Apr 23 2019
Here is some very good new music
Anat Fort Trio – Colour (Sunnyside Records)
There’s a comforting fireplace presence to the latest from Anat Fort, and in the way she brings a melody to light, there’s also a hypnotic effect not unlike the flickering motion of flames dancing off the surface of wood. Influences of modern jazz, blues, gospel and folk shift back and forth, exerting their influence just enough to be felt, while maintaining an equilibrium between the different forms of expression that color the album’s pieces. This is music that will fit any time or place. Long-time collaborators bassist Gary Wang and drummer Roland Schneider contribute to this session, and thus continue a long and fruitful partnership with Fort. Music from Tel Aviv, Israel.
Fergus McCreadie Trio – Turas (Self-Produced)
A really strong debut from Fergus McCreadie. The pianist lets the melody speak with a bold voice, and then lets it linger long after his trio has begun seeing where it will take them. That kind of resonance especially pays off when they circle back to the opening statement, and so there’s a satisfying sense of returning home. Along with bassist David Bowden and drummer Stephen Henderson, McCreadie’s trio sticks primarily to a modern straight-ahead sound for piano trio, a style particularly represented by Brad Mehldau. And that works to this music’s favor, where harmonic potential is the doorway to melodic exploration. This is actually the second time recently that McCreadie has made an appearance in a Round-up column. Music from Glasgow, Scotland.
Elisha, Carter, Harlos & Elisha – Before or After (EYEtone Records)
What carries this album along is the way in which a focused intensity is maintained even during the performance’s sparsest moments. Pianist Haim Elisha, wind instrumentalist Daniel Carter, bassist Jeremy Harlos and drummer-percussionist Ehran Elisha exhibit a chamber sensibility in the course of free improvisation roaming tendencies, and it creates fertile soil in which to nurture the natural tension created by shaking free of a self-imposed structure. Music from NYC.
Max Johnk Quartet – allweather (Self-Produced)
There’s all kinds of straight-ahead goodness on the sophomore release from Max Johnk. The bassist and his quartet with tenor saxophonist Chris Schuster, trombonist Steve Wallevand and drummer Joel Beseler-Thompson find the right balance between melodic warmth and rhythmic heat, and gets it to where one feeds off the other in an unending cycle of lively energy. Those interactions between the musicians when they’re all moving in different directions while keeping a tight center of focus to make the motion seem completely in sync is when the quartet shines strongest.
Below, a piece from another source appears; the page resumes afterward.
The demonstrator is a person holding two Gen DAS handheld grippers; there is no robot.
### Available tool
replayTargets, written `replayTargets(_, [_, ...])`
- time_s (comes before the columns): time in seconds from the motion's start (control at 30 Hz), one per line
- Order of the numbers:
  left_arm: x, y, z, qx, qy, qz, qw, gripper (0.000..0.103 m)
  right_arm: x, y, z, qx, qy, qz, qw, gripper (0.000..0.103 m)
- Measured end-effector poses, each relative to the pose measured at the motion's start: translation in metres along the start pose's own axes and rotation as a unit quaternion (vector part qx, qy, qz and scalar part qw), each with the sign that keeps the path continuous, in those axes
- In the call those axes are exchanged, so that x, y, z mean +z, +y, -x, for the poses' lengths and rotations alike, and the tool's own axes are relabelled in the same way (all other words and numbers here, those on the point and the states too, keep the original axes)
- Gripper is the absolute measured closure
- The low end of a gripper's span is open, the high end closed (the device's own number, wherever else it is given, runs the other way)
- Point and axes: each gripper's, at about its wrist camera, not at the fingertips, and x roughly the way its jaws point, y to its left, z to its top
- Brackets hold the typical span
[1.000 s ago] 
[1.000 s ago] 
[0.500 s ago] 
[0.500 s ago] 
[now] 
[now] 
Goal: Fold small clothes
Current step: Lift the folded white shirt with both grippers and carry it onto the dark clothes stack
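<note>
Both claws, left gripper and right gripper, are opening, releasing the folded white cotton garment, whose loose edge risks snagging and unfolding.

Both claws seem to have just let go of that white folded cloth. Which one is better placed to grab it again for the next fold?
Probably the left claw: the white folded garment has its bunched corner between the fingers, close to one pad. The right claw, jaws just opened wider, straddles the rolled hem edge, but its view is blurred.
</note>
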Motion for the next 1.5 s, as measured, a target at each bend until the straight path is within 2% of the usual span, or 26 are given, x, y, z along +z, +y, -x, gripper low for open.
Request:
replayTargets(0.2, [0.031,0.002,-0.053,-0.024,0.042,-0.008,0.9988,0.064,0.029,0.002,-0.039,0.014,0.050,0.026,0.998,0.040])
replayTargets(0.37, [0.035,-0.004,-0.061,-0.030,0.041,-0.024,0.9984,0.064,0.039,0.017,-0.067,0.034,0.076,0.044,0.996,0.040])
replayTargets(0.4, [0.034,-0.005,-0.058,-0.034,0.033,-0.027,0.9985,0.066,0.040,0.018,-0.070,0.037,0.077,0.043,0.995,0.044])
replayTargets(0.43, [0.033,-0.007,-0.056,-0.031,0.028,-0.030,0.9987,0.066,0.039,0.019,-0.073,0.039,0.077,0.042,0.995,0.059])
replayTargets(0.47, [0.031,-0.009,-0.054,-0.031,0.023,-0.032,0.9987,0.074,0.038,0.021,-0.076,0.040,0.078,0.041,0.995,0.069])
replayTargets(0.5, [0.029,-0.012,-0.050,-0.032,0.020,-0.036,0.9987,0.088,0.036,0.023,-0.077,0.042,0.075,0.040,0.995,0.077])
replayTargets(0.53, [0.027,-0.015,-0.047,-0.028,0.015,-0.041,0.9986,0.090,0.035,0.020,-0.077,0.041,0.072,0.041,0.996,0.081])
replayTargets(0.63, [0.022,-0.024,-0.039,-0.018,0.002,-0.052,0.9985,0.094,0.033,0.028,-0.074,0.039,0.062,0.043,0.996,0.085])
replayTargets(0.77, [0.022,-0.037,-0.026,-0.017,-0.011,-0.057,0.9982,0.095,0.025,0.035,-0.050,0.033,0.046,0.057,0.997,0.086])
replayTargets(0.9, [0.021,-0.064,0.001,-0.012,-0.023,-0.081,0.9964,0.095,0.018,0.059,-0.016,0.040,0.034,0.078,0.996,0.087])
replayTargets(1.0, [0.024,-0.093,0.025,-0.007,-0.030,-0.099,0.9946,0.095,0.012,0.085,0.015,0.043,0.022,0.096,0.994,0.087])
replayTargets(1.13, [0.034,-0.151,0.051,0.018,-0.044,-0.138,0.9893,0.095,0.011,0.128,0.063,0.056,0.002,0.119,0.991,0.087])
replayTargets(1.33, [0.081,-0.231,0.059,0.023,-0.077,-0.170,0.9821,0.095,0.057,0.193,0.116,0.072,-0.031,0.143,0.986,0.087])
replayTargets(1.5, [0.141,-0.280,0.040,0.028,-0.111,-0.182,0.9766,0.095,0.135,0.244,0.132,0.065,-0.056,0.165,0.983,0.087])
Music from Fargo, North Dakota.
Kliment Angelovski Trio – Inquistion (PMG Recordings)
Well, this is a fun and intriguing session. Guitarist Kliment Angelovski, accordionist Gjorgji Serafimovski and percussionist Mihail Parushev have created an album that has a presence as thick as a fog, and just as ethereal. There’s a looseness to the delivery that is plenty appealing, and just the nature of its unconventional sound makes it tough to stop listening. It appears this session was recorded back in ’96 and just now seeing the light of day. Not sure exactly, but I definitely wanted to get a quick mention in. Music from Macedonia.